* _Exercise objective_
Once the line with "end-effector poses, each" is found in the data, output it and each following line exactly, up to and including the line with "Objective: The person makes", and nothing before or after.

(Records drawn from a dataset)

Content starts

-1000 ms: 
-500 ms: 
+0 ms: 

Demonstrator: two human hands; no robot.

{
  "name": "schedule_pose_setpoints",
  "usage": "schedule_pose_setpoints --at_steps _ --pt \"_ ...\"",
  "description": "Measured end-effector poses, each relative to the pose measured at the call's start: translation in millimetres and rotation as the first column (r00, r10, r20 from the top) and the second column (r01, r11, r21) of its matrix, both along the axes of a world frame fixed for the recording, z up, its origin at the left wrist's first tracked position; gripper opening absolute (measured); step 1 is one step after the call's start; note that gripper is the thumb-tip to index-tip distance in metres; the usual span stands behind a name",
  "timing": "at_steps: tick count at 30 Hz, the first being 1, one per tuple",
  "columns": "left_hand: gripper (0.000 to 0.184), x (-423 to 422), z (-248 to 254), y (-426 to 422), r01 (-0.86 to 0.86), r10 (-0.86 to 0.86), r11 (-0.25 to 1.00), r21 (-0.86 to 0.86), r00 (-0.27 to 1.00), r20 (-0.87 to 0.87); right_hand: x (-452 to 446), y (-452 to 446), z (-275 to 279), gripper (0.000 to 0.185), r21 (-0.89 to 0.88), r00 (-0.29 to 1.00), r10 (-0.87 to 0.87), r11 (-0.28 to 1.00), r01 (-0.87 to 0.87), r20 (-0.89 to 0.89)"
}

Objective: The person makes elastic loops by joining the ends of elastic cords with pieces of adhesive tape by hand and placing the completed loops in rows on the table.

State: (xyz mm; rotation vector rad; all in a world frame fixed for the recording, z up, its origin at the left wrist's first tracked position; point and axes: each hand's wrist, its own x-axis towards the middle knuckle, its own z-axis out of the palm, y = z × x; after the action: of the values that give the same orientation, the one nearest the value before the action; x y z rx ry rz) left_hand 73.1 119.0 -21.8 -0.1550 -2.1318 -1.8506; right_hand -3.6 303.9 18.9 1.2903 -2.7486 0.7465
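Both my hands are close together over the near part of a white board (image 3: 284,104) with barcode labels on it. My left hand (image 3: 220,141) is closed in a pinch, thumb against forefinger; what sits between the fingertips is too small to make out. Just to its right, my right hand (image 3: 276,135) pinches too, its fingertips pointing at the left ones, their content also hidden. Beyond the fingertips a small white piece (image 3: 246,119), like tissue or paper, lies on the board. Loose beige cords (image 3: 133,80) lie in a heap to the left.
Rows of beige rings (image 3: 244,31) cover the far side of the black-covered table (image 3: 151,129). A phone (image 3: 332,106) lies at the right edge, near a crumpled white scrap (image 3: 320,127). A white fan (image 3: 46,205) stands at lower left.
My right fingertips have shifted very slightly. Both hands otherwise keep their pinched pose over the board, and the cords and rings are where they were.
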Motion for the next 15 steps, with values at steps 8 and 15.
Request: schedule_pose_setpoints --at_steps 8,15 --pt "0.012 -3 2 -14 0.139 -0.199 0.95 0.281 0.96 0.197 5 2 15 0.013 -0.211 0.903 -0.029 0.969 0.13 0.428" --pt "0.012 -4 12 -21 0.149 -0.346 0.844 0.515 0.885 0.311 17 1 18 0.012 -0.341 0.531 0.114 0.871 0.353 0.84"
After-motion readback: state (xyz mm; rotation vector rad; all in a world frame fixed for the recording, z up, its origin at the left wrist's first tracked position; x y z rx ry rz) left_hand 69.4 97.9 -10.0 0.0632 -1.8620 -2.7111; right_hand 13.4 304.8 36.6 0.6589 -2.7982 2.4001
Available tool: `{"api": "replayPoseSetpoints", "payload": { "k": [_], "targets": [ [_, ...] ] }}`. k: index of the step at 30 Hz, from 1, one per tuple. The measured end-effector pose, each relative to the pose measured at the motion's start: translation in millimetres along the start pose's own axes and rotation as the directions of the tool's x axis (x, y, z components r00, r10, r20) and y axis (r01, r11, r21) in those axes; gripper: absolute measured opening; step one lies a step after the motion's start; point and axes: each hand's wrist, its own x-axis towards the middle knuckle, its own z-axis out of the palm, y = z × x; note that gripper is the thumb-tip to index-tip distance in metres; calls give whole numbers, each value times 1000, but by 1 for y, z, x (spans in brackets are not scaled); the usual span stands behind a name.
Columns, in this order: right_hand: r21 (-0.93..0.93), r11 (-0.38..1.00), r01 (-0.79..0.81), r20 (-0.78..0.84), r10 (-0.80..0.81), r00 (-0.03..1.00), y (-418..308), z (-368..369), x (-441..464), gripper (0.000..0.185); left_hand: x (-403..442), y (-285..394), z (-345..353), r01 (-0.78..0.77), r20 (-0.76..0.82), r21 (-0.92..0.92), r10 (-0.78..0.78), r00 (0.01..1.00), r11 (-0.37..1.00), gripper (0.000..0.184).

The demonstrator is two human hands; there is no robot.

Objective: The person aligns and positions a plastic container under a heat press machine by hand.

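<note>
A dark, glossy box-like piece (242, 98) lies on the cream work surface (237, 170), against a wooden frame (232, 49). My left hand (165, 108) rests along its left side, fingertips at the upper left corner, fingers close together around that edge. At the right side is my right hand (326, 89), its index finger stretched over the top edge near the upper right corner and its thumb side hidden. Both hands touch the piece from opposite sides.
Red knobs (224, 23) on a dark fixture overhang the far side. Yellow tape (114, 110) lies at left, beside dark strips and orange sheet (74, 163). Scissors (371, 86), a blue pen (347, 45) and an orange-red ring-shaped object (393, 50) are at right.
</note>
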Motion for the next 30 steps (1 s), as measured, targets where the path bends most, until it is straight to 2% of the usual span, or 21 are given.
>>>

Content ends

* _Exercise solution_
  "description": "Measured end-effector poses, each relative to the pose measured at the call's start: translation in millimetres and rotation as the first column (r00, r10, r20 from the top) and the second column (r01, r11, r21) of its matrix, both along the axes of a world frame fixed for the recording, z up, its origin at the left wrist's first tracked position; gripper opening absolute (measured); step 1 is one step after the call's start; note that gripper is the thumb-tip to index-tip distance in metres; the usual span stands behind a name",
  "timing": "at_steps: tick count at 30 Hz, the first being 1, one per tuple",
  "columns": "left_hand: gripper (0.000 to 0.184), x (-423 to 422), z (-248 to 254), y (-426 to 422), r01 (-0.86 to 0.86), r10 (-0.86 to 0.86), r11 (-0.25 to 1.00), r21 (-0.86 to 0.86), r00 (-0.27 to 1.00), r20 (-0.87 to 0.87); right_hand: x (-452 to 446), y (-452 to 446), z (-275 to 279), gripper (0.000 to 0.185), r21 (-0.89 to 0.88), r00 (-0.29 to 1.00), r10 (-0.87 to 0.87), r11 (-0.28 to 1.00), r01 (-0.87 to 0.87), r20 (-0.89 to 0.89)"
}

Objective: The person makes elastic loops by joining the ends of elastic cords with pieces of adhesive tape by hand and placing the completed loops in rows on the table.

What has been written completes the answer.